The bill would require anyone who contributes to a website to register their real name, address and e-mail address with that site.
Their full name would be used anytime a comment is posted.
If the bill becomes law, the website operator would have to pay if someone was allowed to post anonymously on their site. The fine would be five-hundred dollars for a first offense and one-thousand dollars for each offense after that.
Representative Couch says he filed the bill in hopes of cutting down on online bullying. He says that has especially been a problem in his Eastern Kentucky district.
There are a couple issues here (apart from the whole First Amendment of the Constitution thing):
First and foremost, anonymity helps to ensure personal security. If your 9-year-old daughter is posting on a social website, do you want her real name, and home address to show up every time she posts something, for any pedophile to see?
Second, I don’t understand the regional component here. What is it about Eastern Kentucky that makes online harassment worse? Also, does this bill only try to affect websites created by people within Kentucky, does it only affect websites hosted in the state, or does it try to affect all websites accessible from any computer within that state? That’s not really fleshed out in the article, and each potentiality has its own enforcement problems.
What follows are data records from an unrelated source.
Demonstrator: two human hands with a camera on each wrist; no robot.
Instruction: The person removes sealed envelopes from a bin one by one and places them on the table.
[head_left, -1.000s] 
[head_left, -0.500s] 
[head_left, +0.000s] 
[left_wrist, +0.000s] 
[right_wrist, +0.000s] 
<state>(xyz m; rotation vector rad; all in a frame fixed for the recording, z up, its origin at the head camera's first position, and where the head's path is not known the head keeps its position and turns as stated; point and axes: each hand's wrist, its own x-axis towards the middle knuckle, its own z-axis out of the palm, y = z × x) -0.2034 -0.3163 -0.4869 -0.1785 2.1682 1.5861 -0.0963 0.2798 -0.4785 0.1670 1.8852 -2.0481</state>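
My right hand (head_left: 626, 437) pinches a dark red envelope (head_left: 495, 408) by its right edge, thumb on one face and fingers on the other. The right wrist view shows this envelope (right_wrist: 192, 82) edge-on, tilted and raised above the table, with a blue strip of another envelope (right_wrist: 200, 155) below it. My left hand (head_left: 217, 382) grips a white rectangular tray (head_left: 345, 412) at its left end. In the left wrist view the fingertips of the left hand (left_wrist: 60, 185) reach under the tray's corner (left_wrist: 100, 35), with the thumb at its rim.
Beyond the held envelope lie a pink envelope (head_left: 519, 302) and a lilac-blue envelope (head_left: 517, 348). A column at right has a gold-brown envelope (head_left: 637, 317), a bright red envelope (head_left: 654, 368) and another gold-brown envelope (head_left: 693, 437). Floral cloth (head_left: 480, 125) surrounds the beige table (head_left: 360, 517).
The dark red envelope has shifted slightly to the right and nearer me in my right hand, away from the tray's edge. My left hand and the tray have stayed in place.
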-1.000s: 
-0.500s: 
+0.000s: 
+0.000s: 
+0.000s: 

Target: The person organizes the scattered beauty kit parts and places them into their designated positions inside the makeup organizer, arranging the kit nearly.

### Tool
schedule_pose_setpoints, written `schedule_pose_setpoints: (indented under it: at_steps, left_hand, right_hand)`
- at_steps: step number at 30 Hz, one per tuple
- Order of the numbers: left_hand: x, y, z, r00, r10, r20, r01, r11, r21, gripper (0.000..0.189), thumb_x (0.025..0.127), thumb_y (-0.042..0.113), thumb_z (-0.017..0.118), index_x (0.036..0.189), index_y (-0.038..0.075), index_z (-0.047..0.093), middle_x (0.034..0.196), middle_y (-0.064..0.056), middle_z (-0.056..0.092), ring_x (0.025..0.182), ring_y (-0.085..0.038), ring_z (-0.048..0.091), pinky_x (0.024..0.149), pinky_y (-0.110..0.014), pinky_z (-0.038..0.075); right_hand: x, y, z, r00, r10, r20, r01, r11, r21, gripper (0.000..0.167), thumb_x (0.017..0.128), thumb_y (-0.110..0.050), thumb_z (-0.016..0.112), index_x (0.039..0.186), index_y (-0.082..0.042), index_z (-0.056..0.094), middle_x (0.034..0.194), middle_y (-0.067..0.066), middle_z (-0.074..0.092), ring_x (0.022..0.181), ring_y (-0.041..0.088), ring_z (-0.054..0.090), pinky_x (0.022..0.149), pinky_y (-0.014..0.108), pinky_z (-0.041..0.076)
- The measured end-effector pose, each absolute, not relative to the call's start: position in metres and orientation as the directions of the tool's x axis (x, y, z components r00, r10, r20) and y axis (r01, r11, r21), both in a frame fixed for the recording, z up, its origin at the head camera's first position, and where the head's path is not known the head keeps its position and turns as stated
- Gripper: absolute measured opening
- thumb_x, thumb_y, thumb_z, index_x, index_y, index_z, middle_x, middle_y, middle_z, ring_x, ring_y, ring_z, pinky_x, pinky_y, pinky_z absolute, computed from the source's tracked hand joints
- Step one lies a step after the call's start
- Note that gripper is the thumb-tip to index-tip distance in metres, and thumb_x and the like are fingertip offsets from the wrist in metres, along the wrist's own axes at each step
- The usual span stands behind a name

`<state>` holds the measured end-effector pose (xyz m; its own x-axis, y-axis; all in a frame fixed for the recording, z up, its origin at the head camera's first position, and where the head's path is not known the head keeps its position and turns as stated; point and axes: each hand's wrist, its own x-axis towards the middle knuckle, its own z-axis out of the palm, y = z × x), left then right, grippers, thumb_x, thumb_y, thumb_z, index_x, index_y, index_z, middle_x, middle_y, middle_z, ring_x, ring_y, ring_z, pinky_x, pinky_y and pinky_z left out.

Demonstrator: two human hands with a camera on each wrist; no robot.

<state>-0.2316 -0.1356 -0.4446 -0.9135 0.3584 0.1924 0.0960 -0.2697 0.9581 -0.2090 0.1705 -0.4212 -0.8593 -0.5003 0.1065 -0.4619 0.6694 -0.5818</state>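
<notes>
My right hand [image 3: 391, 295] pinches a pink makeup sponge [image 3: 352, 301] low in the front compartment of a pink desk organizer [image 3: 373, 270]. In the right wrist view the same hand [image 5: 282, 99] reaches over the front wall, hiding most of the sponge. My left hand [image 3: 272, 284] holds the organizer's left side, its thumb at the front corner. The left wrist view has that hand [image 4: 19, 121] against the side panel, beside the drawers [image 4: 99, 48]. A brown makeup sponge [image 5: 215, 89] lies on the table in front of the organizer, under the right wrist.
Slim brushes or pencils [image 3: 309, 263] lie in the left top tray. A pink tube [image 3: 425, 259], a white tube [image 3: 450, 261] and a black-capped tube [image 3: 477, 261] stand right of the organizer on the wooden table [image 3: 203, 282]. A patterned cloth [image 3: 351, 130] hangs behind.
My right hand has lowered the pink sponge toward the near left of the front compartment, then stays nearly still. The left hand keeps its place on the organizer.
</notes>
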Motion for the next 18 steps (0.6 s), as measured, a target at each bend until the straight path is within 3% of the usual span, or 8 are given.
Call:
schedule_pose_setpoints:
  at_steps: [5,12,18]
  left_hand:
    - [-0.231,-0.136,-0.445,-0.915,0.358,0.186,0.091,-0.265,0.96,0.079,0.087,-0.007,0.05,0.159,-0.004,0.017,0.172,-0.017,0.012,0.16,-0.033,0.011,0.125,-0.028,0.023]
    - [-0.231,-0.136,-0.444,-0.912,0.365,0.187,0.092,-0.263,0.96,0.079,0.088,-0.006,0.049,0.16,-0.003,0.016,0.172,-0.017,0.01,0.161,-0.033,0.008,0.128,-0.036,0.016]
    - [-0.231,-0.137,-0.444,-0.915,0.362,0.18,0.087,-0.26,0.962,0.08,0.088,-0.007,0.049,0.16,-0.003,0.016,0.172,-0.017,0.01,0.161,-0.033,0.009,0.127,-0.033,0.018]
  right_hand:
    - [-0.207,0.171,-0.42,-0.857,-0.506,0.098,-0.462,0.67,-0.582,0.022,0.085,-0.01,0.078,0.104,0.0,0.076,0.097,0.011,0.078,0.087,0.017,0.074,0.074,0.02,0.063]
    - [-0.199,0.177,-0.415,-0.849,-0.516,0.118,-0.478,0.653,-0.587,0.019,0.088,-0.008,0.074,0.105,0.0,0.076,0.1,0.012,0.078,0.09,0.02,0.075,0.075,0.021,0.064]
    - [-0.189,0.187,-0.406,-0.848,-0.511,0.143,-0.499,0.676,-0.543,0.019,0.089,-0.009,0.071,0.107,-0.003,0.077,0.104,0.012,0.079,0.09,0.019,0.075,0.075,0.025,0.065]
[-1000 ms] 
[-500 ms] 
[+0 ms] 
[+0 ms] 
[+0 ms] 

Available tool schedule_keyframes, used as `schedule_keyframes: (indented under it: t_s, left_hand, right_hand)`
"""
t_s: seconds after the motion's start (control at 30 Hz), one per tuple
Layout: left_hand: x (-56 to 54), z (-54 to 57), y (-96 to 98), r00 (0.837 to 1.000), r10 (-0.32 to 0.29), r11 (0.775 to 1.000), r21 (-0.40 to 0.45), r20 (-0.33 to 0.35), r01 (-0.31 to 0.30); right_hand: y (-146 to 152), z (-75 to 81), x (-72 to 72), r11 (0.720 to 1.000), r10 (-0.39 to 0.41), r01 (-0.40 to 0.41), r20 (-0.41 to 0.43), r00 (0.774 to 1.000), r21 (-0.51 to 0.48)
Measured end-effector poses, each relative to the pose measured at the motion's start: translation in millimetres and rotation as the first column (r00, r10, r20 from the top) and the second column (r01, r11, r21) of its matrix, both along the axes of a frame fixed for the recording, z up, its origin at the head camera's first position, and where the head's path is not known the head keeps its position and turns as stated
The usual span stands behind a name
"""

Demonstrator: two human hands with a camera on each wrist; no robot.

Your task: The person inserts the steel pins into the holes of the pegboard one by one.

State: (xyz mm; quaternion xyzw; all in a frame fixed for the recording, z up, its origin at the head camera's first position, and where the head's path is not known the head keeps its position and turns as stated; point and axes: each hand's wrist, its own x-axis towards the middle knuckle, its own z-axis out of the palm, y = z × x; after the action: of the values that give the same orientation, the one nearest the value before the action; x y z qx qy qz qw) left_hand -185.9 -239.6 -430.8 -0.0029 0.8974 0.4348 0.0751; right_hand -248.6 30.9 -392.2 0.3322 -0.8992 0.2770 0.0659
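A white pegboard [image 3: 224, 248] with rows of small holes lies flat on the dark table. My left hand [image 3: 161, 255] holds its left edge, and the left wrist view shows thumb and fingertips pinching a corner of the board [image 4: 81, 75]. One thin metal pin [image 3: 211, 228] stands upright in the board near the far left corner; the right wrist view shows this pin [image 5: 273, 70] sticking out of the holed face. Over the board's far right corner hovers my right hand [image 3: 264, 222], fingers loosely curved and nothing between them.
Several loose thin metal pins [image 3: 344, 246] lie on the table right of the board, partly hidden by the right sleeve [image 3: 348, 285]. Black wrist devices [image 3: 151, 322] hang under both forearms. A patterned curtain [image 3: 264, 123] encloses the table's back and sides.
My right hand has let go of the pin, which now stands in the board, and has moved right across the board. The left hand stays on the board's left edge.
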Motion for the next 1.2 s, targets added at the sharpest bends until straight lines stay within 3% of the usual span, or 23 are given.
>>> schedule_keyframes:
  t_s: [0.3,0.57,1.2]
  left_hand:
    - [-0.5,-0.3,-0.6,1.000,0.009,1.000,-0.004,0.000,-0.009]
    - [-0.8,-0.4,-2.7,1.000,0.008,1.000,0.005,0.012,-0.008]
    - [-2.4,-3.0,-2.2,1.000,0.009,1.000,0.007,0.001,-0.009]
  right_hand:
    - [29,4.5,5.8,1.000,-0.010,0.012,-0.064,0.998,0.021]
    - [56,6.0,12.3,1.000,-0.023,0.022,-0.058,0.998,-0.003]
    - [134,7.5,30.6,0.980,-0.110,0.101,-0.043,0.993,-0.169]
Finding out who the webmaster really is, for a start…addressing interstate regulation about web hosting…or dealing with international regulations, if we’re talking about the whole web.
I think this is just another lawmaker who doesn’t have a clue about how the internet works. There’s simply no way of enforcing this sort of thing on a state by state basis. You could certainly enforce it for every Kentucky State Government operated site, and they have every right to do so, but you don’t need laws for it, and I suspect the “online bullying” he’s talking about isn’t taking place on the state government website.
This popped up on digg recently, and in the comments, someone posted this representative’s phone number, e-mail, and home address. After a few days, I suspect this guy will have seen what it really means to have your personal contact information posted on popular websites. I’m going to assuming the Kentucky government is generally more intelligent than this guy, so this bill probably didn’t have a change of getting passed. However, after all the negative feedback I’m sure he’s received by now, I suspect he regrets submitting this bill in the first place.